Path introduces private sharing, premium subscription options
Path is overhauling its social networking application for Apple's (NASDAQ:AAPL) iOS and Google's (NASDAQ:GOOG) Android, adding new private sharing features as well as a premium-priced subscription option.
Path limits social networks to 150 contacts, a move to guarantee users are interacting solely with the people closest to them. The new Path version 3.2 introduces Private Sharing, which lets users exchange comments and content with one or any number of friends on an ad hoc basis. "After capturing a moment, tap the lock on the sharing screen," Path explains. "Keep the moment private for your eyes only, or tap the prompt to select friends to share it with. Your friends will know if they have been shared in a private moment by the lock in place of the usual 'seen-it smile.' By looking at the moment's 'seen-its,' your friends will also be able to tell who else has been included."
Path 3.2 also touts Inner Circle, a tool for instantly sharing content with designated groups like family members, teammates or colleagues. Users add contacts to their Inner Circle by tapping the stars next to their names in the Friends List. "While in the sharing screen, tap the star to share with those most important, instantly," Path states. "Your friends will know that they are in your Inner Circle by the star in the top corner of the moment."

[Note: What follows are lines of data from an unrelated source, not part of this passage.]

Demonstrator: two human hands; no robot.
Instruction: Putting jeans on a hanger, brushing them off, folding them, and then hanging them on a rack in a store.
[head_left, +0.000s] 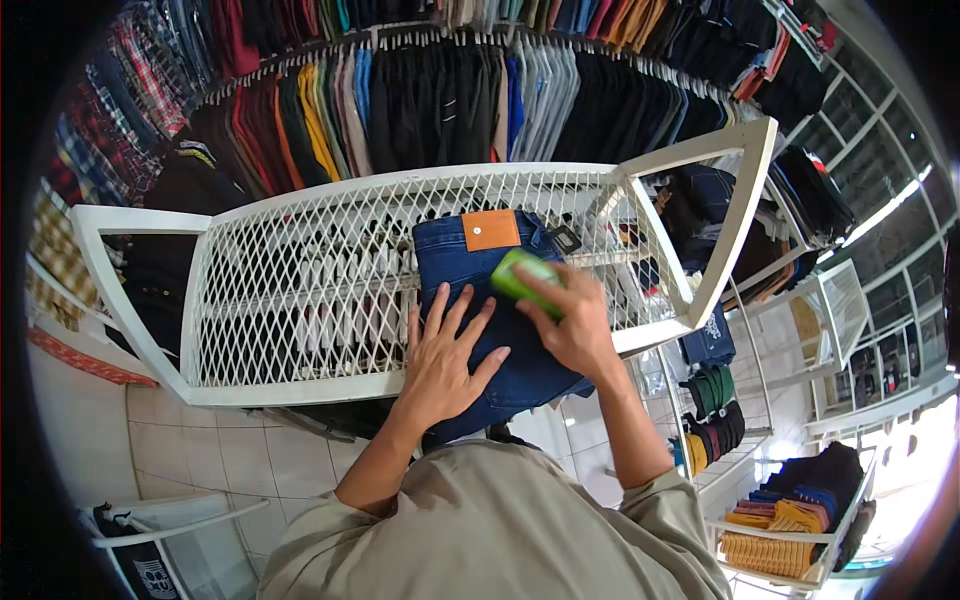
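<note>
Folded dark blue denim jeans (450, 255) lie on the white wire-mesh top of a metal rack (255, 300) before me. A tan patch (491, 230) is on their waistband, and a black hang tag (565, 238) sticks out at its right end. My left hand (450, 360) rests flat on the denim with its fingers spread. In my right hand (574, 319) is a green handheld object (525, 276), held against or just above the jeans. It is motion-blurred, so its exact kind and whether it touches the cloth cannot be told. The near end of the jeans hangs over the rack's front edge.
Hanging garments (450, 105) fill rails behind the rack. White angled frames rise at its left end (127, 300) and right end (739, 225). Folded clothes (787, 517) sit on a lower-right stand. Tiled floor (232, 450) shows below left.
</note>
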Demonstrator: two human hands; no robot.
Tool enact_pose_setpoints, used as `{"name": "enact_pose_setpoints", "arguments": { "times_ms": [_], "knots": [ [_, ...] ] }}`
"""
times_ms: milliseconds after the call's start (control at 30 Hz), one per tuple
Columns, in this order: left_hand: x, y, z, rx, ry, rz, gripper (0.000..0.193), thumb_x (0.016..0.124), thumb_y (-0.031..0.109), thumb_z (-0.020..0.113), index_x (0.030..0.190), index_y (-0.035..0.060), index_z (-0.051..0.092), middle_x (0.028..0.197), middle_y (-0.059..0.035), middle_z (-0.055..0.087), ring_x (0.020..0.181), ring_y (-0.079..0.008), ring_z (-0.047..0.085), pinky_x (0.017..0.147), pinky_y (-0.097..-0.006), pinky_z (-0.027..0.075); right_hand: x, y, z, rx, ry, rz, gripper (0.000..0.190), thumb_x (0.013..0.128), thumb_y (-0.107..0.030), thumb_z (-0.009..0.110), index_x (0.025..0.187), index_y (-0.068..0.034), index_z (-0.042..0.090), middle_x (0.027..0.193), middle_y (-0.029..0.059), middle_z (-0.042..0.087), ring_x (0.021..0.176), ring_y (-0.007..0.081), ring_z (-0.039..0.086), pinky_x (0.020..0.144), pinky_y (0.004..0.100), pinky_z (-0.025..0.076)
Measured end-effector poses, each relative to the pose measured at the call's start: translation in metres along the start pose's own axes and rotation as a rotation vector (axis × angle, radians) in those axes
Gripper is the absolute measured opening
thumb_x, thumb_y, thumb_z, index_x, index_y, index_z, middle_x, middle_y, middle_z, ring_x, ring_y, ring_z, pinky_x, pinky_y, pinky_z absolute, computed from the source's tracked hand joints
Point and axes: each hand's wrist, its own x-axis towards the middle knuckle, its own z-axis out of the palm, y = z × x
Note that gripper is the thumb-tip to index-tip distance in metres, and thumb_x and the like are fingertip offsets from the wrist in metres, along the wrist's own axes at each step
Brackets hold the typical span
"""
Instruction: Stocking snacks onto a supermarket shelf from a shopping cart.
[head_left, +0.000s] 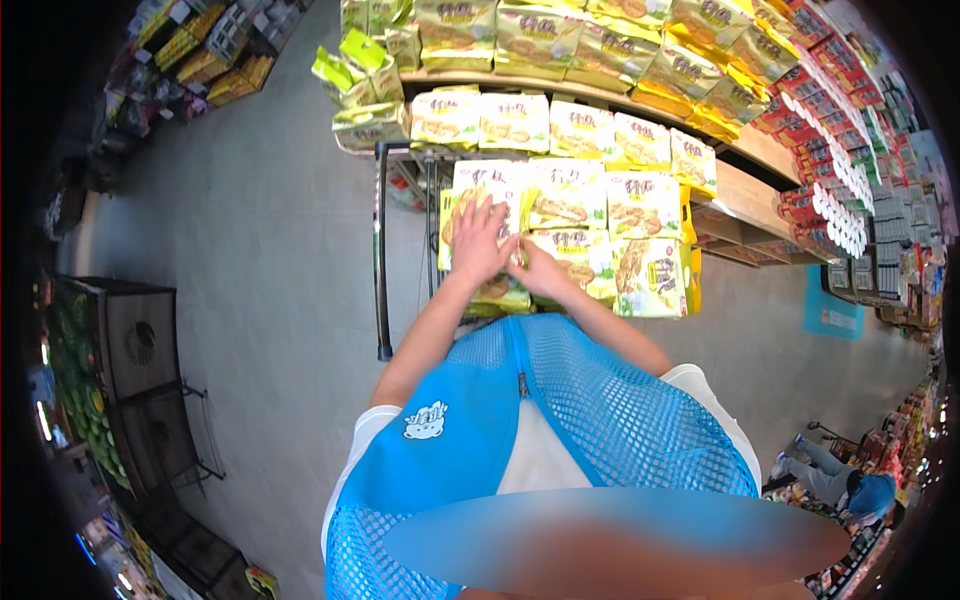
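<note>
Yellow-and-white snack packs lie in rows on a cart before me. My left hand rests spread over a snack pack at the cart's left side, its fingers pointing away from me. Just right of it, my right hand has its fingertips near the left thumb, at the edge of the packs; whether they pinch anything is hidden. Beside my right hand lies another pack. Further right are an upper pack and a lower, turned pack. The cart's black handle bar stands left of the packs.
Beyond the cart, a wooden shelf holds more yellow packs, with red packages to its right. Black crates and green produce stand at the left. A person in blue is at the lower right, by a shopping cart.
</note>
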Motion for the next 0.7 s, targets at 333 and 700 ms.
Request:
{"name": "enact_pose_setpoints", "arguments": {
  "times_ms": [333,700],
  "knots": [
    [0.020,0.006,0.024,0.069,-0.048,0.035,0.062,0.097,0.042,0.054,0.153,0.0165,0.043,0.162,-0.0090,0.033,0.151,-0.0352,0.023,0.123,-0.0550,0.014,0.065,0.029,-0.137,0.030,0.110,0.053,0.051,0.095,-0.035,0.065,0.129,0.002,0.062,0.124,0.0224,0.068,0.113,0.0332,0.067,0.099,0.0404,0.052],
    [0.009,0.016,0.003,0.042,-0.089,0.005,0.061,0.095,0.037,0.055,0.151,0.0154,0.045,0.161,-0.0102,0.034,0.150,-0.0385,0.023,0.122,-0.0579,0.016,0.261,-0.118,-0.382,-0.503,1.069,-0.624,0.073,0.088,-0.030,0.073,0.147,-0.003,0.040,0.145,0.0224,0.049,0.133,0.0400,0.048,0.112,0.0488,0.040]
  ]
}}
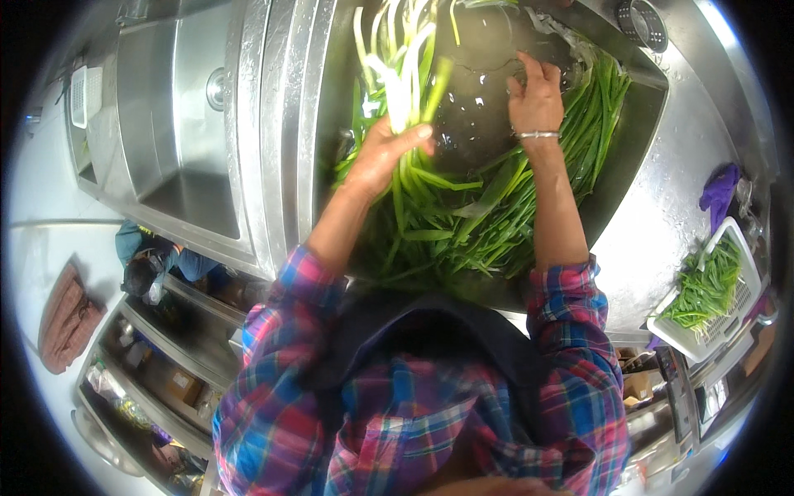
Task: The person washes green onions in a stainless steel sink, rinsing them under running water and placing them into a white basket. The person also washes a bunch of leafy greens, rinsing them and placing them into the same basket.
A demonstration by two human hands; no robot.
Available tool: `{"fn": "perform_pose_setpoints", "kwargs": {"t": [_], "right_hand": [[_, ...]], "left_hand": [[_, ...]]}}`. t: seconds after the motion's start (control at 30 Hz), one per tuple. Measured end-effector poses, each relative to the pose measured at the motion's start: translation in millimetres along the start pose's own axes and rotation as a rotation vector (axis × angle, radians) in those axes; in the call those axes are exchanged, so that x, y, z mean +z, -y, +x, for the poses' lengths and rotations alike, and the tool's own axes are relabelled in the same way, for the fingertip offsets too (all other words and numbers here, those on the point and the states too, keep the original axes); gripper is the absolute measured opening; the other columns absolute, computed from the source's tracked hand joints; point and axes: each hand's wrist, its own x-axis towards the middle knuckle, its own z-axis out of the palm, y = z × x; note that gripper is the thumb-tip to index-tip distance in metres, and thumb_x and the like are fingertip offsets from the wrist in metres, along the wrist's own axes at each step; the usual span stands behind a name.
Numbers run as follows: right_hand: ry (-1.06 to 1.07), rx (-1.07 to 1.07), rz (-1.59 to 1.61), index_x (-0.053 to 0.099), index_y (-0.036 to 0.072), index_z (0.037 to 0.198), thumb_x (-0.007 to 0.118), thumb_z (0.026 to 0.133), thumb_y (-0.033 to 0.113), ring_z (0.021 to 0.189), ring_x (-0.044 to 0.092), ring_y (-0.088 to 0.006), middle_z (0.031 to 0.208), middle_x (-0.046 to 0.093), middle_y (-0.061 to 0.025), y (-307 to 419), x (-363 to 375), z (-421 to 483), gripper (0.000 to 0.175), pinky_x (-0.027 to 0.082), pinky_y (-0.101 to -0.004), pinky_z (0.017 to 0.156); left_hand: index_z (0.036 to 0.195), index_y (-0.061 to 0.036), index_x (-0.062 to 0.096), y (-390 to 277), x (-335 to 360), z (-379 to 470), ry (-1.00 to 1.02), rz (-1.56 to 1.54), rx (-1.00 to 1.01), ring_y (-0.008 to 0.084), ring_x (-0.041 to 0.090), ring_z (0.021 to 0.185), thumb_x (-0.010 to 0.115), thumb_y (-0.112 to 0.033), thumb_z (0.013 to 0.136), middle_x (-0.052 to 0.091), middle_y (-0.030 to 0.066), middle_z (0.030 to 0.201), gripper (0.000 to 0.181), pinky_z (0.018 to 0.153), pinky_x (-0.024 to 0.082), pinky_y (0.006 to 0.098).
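Note:
My left hand [384, 152] grips a bunch of green onions [400, 93], its white ends pointing away from me and its green leaves trailing into the water. My right hand [536, 93] is over the water [471, 124], fingers partly curled and apart, with nothing visible in it. More long green onion leaves [595, 118] lie in the water along the right side and the near side of the metal sink [639, 130]. Murky water hides the sink's bottom.
Left of this sink is another stainless steel basin [198, 142] with a drain. A white plastic basket [738, 248] of green onions stands on the right counter, near a purple cloth [719, 189]. A perforated metal container [645, 25] sits at the far right. Another person [149, 266] is at lower left.

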Motion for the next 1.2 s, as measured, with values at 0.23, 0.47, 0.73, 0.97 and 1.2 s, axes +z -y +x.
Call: {"fn": "perform_pose_setpoints", "kwargs": {"t": [0.23,0.47,0.73,0.97,1.2], "right_hand": [[0.375,0.27,0.446,0.067,0.005,0.101,0.065,0.083,0.021,0.069,0.059,-0.0199,0.088,0.067,-0.0102,67.8,85.0,13.3,0.024,0.048,-0.0304,0.065],[0.291,0.849,1.096,0.061,-0.003,0.101,0.071,0.079,0.01,0.057,0.052,-0.0088,0.076,0.061,-0.0046,30.4,60.1,3.3,0.028,0.037,-0.021,0.043],[0.304,0.671,1.345,0.058,0.003,0.1,0.069,0.085,0.014,0.051,0.047,-0.0081,0.07,0.055,-0.0008,31.3,25.5,-37.0,0.021,0.038,-0.0223,0.042],[0.47,0.626,1.264,0.059,0.0,0.107,0.064,0.087,0.015,0.054,0.05,-0.009,0.073,0.057,-0.002,18.8,11.5,-39.8,0.025,0.044,-0.0229,0.047],[0.69,0.542,1.339,0.056,-0.001,0.119,0.059,0.09,0.011,0.066,0.056,-0.0095,0.077,0.058,-0.0025,9.0,-6.8,-35.7,0.032,0.053,-0.0251,0.058]], "left_hand": [[0.091,-0.0012,0.062,-5.5,6.8,-2.0,-0.159,-0.079,0.043,0.0142,0.057,0.062,0.069,-0.011,0.081,0.058,0.0036,0.066,0.016,0.074,0.051,0.0356],[0.084,0.0005,0.064,-23.8,4.1,-10.3,-0.32,0.027,0.048,0.0137,0.057,0.056,0.064,-0.006,0.082,0.061,0.0055,0.063,0.007,0.059,0.047,0.0282],[0.103,-0.0005,0.063,-27.5,57.5,24.0,-0.261,0.563,0.171,0.0167,0.062,0.081,0.066,-0.009,0.08,0.068,0.0076,0.086,0.024,0.076,0.049,0.0286],[0.103,-0.001,0.06,-21.1,63.0,34.4,-0.097,0.677,0.202,0.0294,0.064,0.086,0.068,-0.005,0.076,0.066,0.016,0.094,0.028,0.078,0.05,0.0372],[0.11,0.0005,0.062,-24.1,50.9,36.1,-0.029,0.601,0.172,0.0185,0.065,0.086,0.07,-0.009,0.079,0.068,0.0104,0.096,0.034,0.081,0.05,0.029]]}}
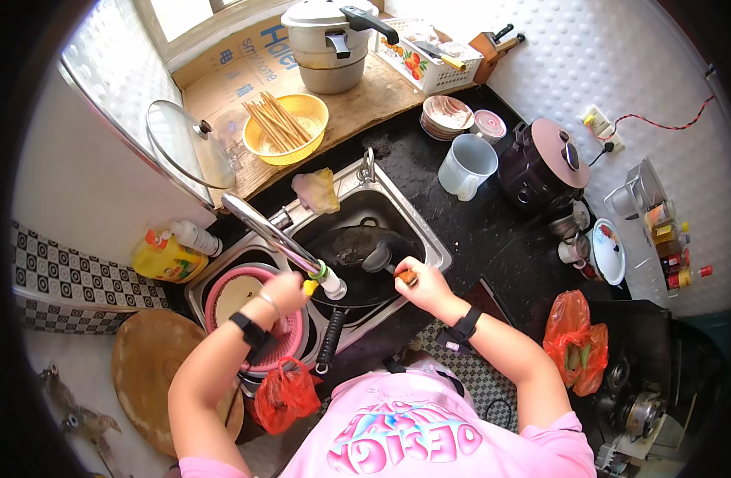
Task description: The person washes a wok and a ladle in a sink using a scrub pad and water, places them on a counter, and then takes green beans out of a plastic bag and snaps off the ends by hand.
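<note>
A dark wok (347, 245) sits in the right basin of the steel double sink (440, 257), its black handle (332, 337) reaching over the front rim. My right hand (425, 285) grips the wooden handle end (408, 276) of a metal ladle (377, 258), whose bowl rests inside the wok. At the chrome faucet (269, 233), my left hand (284, 293) pinches a small yellow piece (310, 287) beside the white nozzle (334, 288). The nozzle hangs over the wok. Below my left forearm, a pink basket (219, 293) stands in the left basin.
A cloth (317, 190) lies behind the faucet. Yellow and white bottles (171, 257) stand left of the sink. To the right are a pale plastic jug (468, 164), stacked bowls (446, 116) and an electric cooker (541, 164). A red bag (286, 394) hangs at the front.
</note>
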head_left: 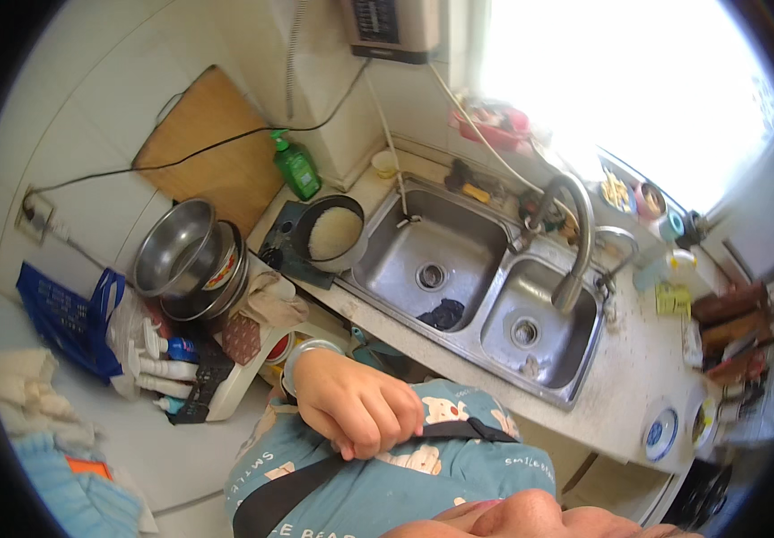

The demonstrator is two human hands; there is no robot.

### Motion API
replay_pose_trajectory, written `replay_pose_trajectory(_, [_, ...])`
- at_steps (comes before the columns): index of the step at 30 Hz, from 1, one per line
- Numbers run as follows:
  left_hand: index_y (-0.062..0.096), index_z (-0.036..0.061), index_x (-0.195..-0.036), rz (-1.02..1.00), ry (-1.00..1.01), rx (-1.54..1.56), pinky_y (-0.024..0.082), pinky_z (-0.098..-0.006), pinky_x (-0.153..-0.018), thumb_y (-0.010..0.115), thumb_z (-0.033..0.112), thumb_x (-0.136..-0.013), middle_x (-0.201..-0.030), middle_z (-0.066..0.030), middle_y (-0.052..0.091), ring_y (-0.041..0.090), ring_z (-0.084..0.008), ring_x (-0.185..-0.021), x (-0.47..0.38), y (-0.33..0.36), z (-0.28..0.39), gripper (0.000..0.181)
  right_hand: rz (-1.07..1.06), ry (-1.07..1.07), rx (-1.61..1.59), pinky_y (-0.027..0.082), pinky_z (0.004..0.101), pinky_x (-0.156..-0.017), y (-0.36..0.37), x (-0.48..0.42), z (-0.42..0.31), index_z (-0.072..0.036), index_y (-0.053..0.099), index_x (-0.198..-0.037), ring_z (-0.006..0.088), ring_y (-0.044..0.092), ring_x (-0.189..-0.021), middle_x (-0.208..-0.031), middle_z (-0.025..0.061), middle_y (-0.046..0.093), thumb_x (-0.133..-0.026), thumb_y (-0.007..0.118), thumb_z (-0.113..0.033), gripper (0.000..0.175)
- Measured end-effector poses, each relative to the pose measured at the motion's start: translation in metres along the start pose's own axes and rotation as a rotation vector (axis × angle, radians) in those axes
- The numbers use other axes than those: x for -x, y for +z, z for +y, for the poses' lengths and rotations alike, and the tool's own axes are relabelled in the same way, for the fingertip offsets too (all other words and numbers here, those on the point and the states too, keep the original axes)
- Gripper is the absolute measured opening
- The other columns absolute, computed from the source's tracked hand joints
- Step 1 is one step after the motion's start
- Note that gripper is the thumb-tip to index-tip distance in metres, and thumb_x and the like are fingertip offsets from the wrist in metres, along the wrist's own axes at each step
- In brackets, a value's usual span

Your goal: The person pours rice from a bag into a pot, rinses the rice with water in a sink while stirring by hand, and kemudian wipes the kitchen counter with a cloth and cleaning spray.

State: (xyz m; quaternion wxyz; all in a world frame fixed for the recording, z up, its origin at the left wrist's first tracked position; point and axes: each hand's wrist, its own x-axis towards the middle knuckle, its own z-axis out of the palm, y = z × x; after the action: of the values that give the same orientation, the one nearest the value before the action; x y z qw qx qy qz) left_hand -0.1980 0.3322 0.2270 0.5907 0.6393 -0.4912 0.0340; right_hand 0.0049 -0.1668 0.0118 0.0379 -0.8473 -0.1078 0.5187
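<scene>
My left hand [360,407] is in front of my body, its fingers curled around a black strap [299,494]. The strap runs across a teal garment [481,477] printed with bears and lettering. A pale bangle [293,356] circles that wrist. My right hand is out of view. Before me is a double-bowl steel sink [494,296], with a crumpled black item [442,314] in its larger bowl. Left of the sink stands a dark-rimmed pot [353,261] with white rice grains [334,232] inside. A pull-down faucet [585,228] arches over the smaller bowl.
Stacked metal basins [178,249], a wooden cutting board [215,148] and a green pump bottle [297,168] are at the left. A black cord [225,138] spans the wall. A blue-patterned plate [661,434] and a knife block [730,316] sit on the right counter.
</scene>
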Motion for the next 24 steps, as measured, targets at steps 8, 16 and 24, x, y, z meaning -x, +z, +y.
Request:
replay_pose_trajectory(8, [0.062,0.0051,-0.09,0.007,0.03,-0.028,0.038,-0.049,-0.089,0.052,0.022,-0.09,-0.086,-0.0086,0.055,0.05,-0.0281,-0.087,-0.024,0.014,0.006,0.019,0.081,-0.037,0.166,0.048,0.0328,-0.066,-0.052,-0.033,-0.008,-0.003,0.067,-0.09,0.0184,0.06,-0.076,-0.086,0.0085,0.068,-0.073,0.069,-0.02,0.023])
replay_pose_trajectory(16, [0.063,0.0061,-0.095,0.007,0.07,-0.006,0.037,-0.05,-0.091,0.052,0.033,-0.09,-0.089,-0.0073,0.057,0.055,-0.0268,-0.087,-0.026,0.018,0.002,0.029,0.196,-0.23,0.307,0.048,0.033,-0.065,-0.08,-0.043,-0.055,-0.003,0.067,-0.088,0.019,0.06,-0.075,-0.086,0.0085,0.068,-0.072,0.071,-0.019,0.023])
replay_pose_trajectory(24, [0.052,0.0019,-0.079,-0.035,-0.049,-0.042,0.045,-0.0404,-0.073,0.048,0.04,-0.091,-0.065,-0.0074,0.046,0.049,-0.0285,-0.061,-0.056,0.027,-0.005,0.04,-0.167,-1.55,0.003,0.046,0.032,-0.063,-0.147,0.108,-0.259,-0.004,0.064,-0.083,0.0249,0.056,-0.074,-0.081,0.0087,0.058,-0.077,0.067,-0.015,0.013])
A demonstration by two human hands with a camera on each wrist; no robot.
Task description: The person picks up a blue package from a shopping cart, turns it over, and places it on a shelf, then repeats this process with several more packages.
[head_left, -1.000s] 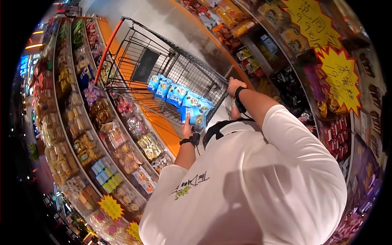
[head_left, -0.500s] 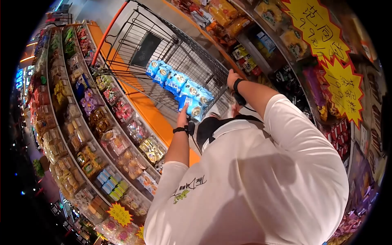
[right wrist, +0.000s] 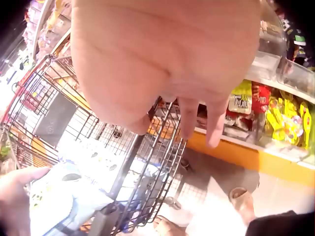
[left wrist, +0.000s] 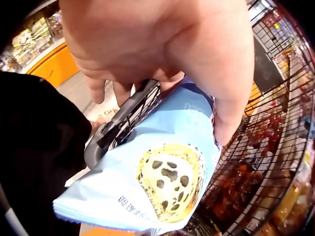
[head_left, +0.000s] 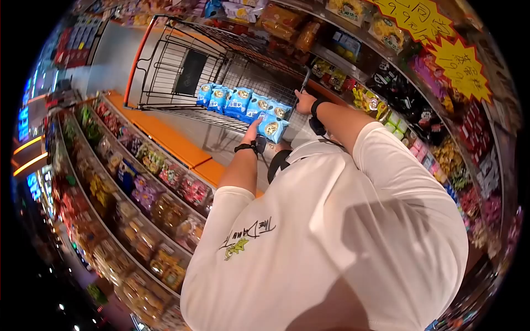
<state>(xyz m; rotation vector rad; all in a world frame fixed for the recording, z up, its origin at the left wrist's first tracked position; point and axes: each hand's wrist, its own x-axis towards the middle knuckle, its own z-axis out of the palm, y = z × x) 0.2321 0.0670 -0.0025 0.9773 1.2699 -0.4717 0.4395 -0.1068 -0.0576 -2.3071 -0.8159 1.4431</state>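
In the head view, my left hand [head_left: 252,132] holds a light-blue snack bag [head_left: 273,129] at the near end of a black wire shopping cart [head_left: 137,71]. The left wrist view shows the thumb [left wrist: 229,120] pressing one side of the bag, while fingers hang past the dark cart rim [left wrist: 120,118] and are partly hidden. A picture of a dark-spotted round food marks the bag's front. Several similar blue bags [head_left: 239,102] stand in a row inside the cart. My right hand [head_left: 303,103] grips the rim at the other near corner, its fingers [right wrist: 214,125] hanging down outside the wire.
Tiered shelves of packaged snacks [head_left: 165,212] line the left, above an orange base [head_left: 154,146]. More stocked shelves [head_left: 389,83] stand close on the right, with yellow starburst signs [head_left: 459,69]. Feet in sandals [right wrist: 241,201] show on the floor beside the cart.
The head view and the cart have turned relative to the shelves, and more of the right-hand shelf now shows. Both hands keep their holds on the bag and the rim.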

Path 3.2 additionally brings Path Premium, which promises ad-free, all-you-can-eat access to digital stickers, photo filters and other features. The service costs $14.99 per year--users may also opt to spend $1.99 for a one-month subscription on Android or $4.99 for a three-month subscription on iOS.
Path Product Manager Cynthia Samanian told CNet the firm will release a new sticker pack each week, concurrently developing new photo filters. "We hear from our users that they want Path to be around for years," Samanian said. "They want to give us their money."
In related news, Path announced a strategic partnership with Deutsche Telekom. The German operator giant will preload the app on four Android smartphones, giving subscribers one year of free Path Premium access.
Path came under fire last year for uploading users' address books to its servers without their express consent. In February 2013, the Federal Trade Commission fined the startup $800,000 for violating the privacy of its underage users. Path again courted controversy this May after users said the app texted and called their contacts without permission.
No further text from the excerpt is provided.